Lunch time came around and I was honestly at the point where I was ready to scrap the whole day and take them home early. We went back to the car, ate our lunch, and I purchased an enormous caffeinated soda for the three of us while telling them that I think it might be time to call it quits. While I’d like to think the fear of ending the day early changed their mood, the reality was probably sugar-based. Whatever it was, their moods shifted immediately. They started talking about the coasters they wanted to try again, as well as the upside down one that they hadn’t tried yet.
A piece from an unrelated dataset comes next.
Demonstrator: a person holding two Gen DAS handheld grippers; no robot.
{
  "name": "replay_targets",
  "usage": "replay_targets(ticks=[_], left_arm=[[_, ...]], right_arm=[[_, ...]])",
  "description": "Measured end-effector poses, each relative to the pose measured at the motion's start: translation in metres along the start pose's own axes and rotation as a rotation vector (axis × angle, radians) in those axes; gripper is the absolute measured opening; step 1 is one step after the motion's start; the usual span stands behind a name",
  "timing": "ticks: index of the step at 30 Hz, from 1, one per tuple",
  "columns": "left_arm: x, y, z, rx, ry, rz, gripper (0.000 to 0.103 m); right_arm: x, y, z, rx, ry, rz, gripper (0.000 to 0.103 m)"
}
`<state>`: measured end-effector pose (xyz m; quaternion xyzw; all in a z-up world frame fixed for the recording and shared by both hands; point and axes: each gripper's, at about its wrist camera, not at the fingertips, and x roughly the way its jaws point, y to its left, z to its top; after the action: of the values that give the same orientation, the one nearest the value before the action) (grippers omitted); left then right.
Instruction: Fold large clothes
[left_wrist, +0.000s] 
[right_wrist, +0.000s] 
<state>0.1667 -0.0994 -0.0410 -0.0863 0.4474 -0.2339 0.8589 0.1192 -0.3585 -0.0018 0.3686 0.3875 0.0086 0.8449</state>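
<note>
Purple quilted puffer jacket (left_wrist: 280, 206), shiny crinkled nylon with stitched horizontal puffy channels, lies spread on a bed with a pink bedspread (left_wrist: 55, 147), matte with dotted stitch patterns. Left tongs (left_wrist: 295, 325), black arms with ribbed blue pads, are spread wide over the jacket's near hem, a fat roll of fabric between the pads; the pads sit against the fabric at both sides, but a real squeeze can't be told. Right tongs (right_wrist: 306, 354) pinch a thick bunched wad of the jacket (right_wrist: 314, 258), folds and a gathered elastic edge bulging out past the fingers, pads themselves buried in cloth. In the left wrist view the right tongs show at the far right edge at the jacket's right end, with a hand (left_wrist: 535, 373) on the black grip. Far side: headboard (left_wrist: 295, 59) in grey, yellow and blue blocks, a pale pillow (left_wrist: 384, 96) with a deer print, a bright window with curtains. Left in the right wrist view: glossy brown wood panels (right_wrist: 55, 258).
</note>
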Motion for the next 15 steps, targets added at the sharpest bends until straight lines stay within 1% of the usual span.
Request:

After a few hours of nearly nothing but whining, these two had a full schedule of rollercoasters they were ready to go on.

My daughter ended up riding the upsidedown coaster nearly a dozen times in a row because of how much she loved it, and they battled me on having to leave early so we could make it to a birthday party. The sudden surge of energy from the caffeine and sugar completely changed the whole mood of the day. And it’s had an incredibly positive impact on their thoughts toward rides ever since.

That doesn’t mean I don’t still have to fight them on getting them to push their limits to new rides they haven’t tried, but they’re usually much more amenable to the idea than they had been prior to this moment.

My youngest, however, has been a thrillseeker from the start, and he’s always been ready to ride the biggest and baddest rides he could find.

Except for one. There’s an incredibly tall rollercoaster at this park that looms over the rest of the park. It’s honestly one of my favorites in the park, but my kids see it and tell me how absolutely impossible it is for them to be able to ride it. They’ve all ridden it already, but they still battle against it every time we get there. The fears of the older two about this ride are so intense that it is the one ride that my youngest now tells me he is incapable of riding as well.

However, because I know he’s generally the one who loves these things nearly as much as I do, the last time we were at the park, I forced him to come with me. He fought me on it the whole way, telling me how it was too scary, even as the train was pulling out of the station. And then, as we were going down the first big hill, he screamed in delight, “You were right, Dad!”.

Because I’m right. I’m always right.

And it’s pretty great to finally have kids who can ride the big rides…even if I have to remind them that they like them sometimes.

I also start every day with all the sugar and caffeine I can find so they are in the right mindset starting out.